Vediamo cosa dice l’OGMR: “73. All’inizio della Liturgia eucaristica si portano all’altare i doni, che diventeranno il Corpo e il Sangue di Cristo. Prima di tutto si prepara l’altare, o mensa del Signore, che è il centro di tutta la Liturgia eucaristica, ponendovi sopra il corporale, il purificatoio, il Messale e il calice, se non viene preparato alla credenza. Poi si portano le offerte: è bene che i fedeli presentino il pane e il vino; il sacerdote, o il diacono, li riceve in luogo opportuno e adatto e li depone sull’altare.

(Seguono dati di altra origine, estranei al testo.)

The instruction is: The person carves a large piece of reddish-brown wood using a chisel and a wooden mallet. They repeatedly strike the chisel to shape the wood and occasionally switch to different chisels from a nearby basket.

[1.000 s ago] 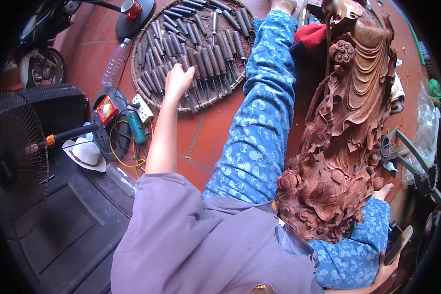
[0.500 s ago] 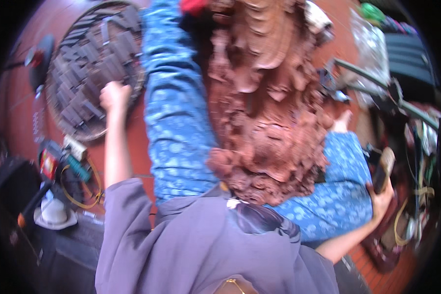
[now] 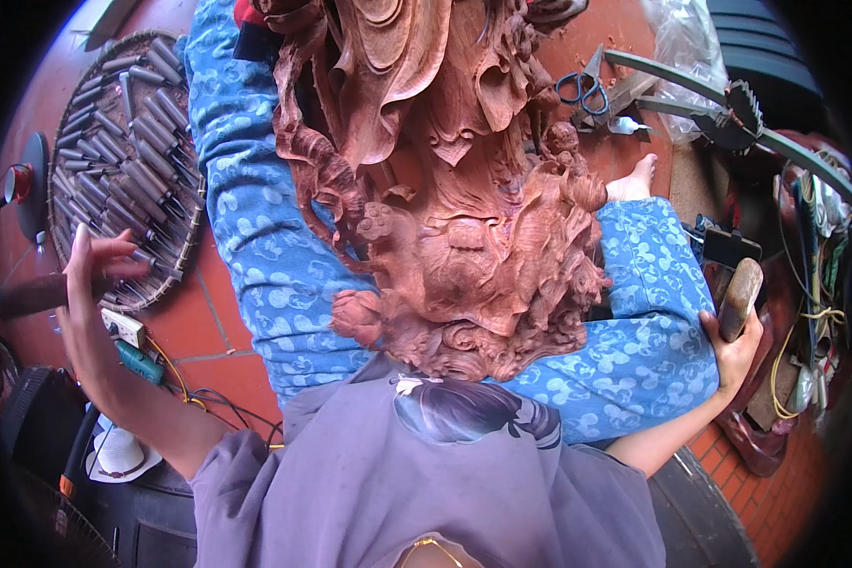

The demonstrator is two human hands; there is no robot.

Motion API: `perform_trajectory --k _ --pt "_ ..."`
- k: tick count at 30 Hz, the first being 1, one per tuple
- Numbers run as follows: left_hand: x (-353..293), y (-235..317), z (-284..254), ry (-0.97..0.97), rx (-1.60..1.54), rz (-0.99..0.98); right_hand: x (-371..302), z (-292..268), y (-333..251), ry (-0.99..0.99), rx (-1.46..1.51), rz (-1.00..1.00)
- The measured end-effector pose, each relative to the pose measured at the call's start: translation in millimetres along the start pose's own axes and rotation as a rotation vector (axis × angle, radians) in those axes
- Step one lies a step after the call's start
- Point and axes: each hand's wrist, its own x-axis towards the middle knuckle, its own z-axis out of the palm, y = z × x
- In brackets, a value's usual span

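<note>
Statue of reddish-brown wood (image 3: pixel 464 237) looks deeply carved already, what's left unclear; right hand (image 3: pixel 731 355) grips oblong brown wooden block (image 3: pixel 740 298), left hand (image 3: pixel 79 265) grip can't tell.

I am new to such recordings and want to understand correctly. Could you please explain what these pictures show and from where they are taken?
There is no machine here, only a person with two bare hands. Every picture comes from the left of two wide cameras worn on the head, looking down, so straight edges bend. A large carving lies between the legs. On the floor is a round tray full of tools. The right hand holds a wooden block. The left hand is near the tray; a dark, blurred bar shows beside it, and I cannot tell whether it is held.
</note>
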Motion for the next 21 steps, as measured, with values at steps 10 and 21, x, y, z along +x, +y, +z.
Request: perform_trajectory --k 10,21 --pt "-149.9 99.3 182.4 -1.072 -0.649 0.952 2.2 5.1 -0.8 0.022 -0.009 -0.002" --pt "-177.8 88.8 217.3 -0.959 -0.917 0.847 1.0 4.5 5.7 0.012 0.102 0.107"
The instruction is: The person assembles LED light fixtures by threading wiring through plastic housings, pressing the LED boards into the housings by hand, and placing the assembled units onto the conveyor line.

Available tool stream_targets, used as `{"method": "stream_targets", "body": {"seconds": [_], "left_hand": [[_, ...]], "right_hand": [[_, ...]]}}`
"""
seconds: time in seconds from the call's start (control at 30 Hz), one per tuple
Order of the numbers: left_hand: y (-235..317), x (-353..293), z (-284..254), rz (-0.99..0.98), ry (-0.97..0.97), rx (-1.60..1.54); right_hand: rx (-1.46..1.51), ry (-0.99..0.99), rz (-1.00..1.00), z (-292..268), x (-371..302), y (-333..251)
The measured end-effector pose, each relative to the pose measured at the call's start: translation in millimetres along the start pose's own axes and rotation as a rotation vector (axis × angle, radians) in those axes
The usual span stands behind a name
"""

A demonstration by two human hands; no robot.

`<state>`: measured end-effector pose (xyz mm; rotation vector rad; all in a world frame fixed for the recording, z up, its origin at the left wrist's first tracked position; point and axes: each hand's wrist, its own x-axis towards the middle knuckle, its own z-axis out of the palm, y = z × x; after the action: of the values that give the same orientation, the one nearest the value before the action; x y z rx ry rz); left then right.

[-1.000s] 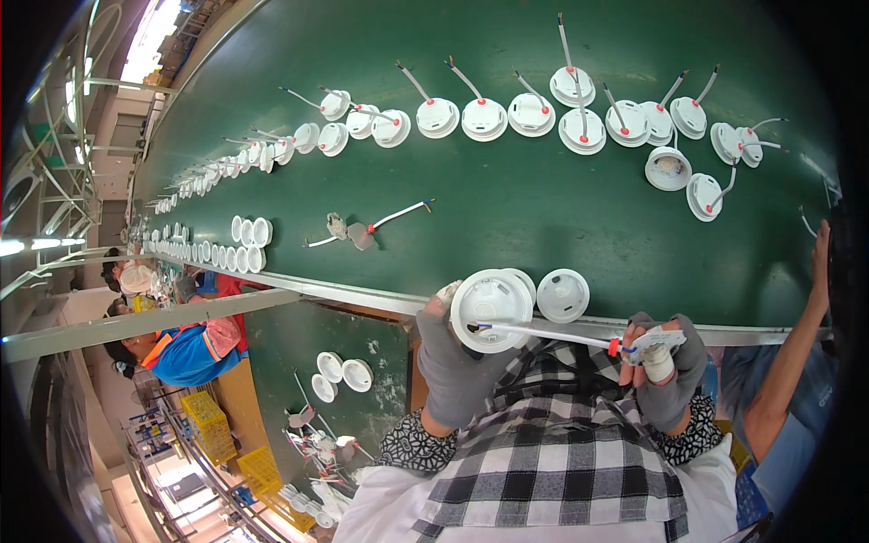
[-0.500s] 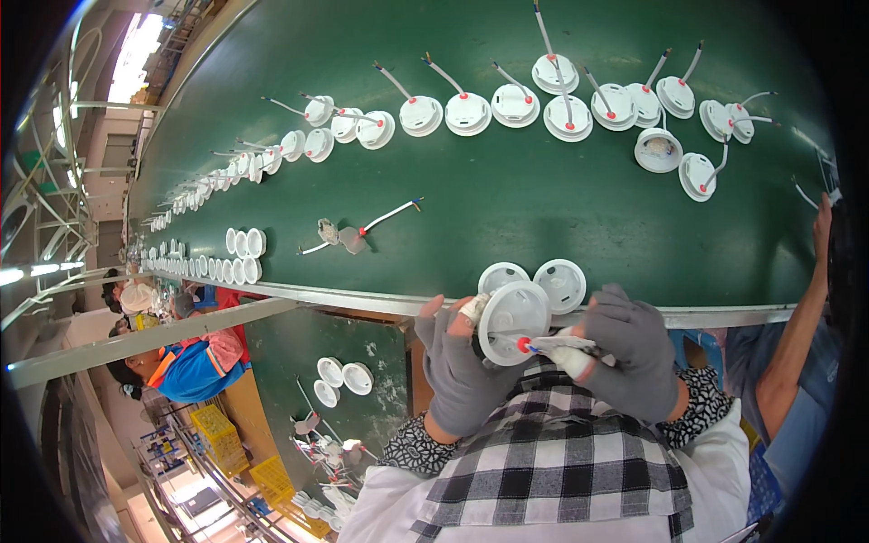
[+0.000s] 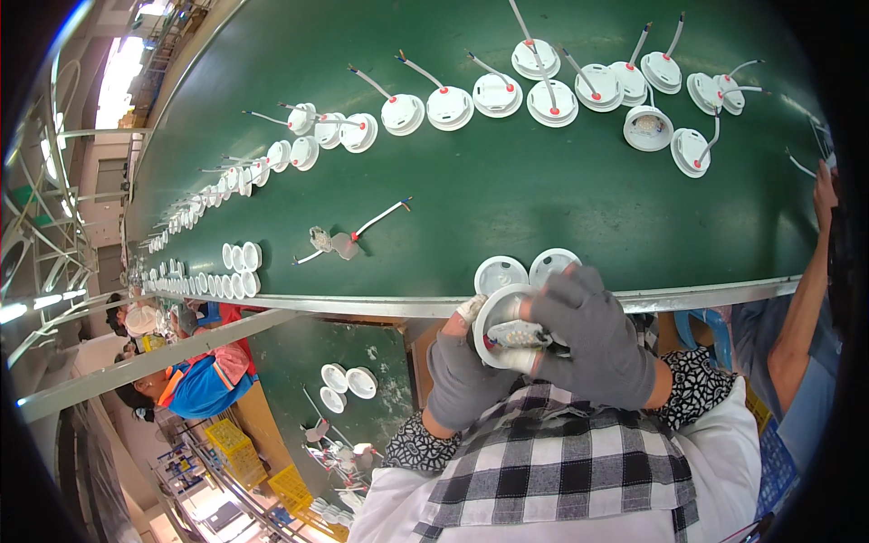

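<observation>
My left hand (image 3: 463, 366), in a grey fingerless glove with wrapped fingertips, grips a round white plastic housing (image 3: 486, 319) by its left rim, tilted toward me at the table edge. In the fingers of my right hand (image 3: 593, 342), gloved likewise, is a small circuit board (image 3: 519, 335) dotted with yellowish components. The board lies over the lower part of the housing's open bowl; my fingers partly cover both. Just beyond, a white round housing (image 3: 500, 272) and another like it (image 3: 549, 263) rest on the green table.
White round lamps (image 3: 449, 109) with upright cables curve across the far table (image 3: 453, 190). A loose cabled board (image 3: 346, 244) lies left of centre. Empty housings (image 3: 243, 258) stand farther left. At right a co-worker's arm (image 3: 806, 299) reaches in; a lower green surface (image 3: 299, 353) holds parts.
My right hand has moved left and brought the circuit board from beside the housing over its open bowl. The board's component side now shows. The view has shifted slightly.
</observation>
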<state>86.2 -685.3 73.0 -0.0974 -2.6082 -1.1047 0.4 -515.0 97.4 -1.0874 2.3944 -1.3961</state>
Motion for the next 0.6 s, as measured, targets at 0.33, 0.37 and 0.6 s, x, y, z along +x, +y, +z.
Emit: {"method": "stream_targets", "body": {"seconds": [0.33,0.37,0.6], "left_hand": [[-9.9,3.8,-25.4,-0.259,-0.319,-0.263],[-14.4,3.4,-28.5,-0.343,-0.343,-0.309],[-20.0,0.3,-38.3,-0.275,-0.446,-0.313]], "right_hand": [[-0.118,-0.007,0.034,6.5,-8.3,2.2],[-0.149,-0.002,0.03,4.0,-7.5,-0.1],[-0.191,0.003,0.008,5.8,-8.5,-9.1]]}}
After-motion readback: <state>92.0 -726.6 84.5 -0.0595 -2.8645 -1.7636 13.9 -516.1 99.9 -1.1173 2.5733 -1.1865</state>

Quantunque i fedeli non portino più, come un tempo, il loro proprio pane e vino destinati alla Liturgia, tuttavia il rito della presentazione di questi doni conserva il suo valore e il suo significato spirituale.
Si possono anche fare offerte in denaro, o presentare altri doni per i poveri o per la Chiesa, portati dai fedeli o raccolti in chiesa. Essi vengono deposti in luogo adatto, fuori della mensa eucaristica”. Ecco, questo “si possono” introduce lo stile tipico di questi documenti, in cui si lascia aperta una feritoia per fare in modo che il prepotente con una spallata butti giù tutto. E infatti che cosa non abbiamo visto portare al momento della processione offertoriale? In questo caso non si adatta il proverbio “a caval donato, non si guarda in bocca”, perché non si può fare a meno di notare i doni più insulsi che danno proprio il senso di come la liturgia sia veramente poco capita nella sua dignità profonda.
Si dice chiaramente che questi doni dovrebbero essere deposti fuori dalla mensa eucaristica, ma spesso vediamo il sacerdote all’altare al momento della consacrazione e non possiamo fare a meno di notare il pallone portato come dono dell’offertorio o qualche altra stramberia inventata da catechisti in vena di creatività spinta.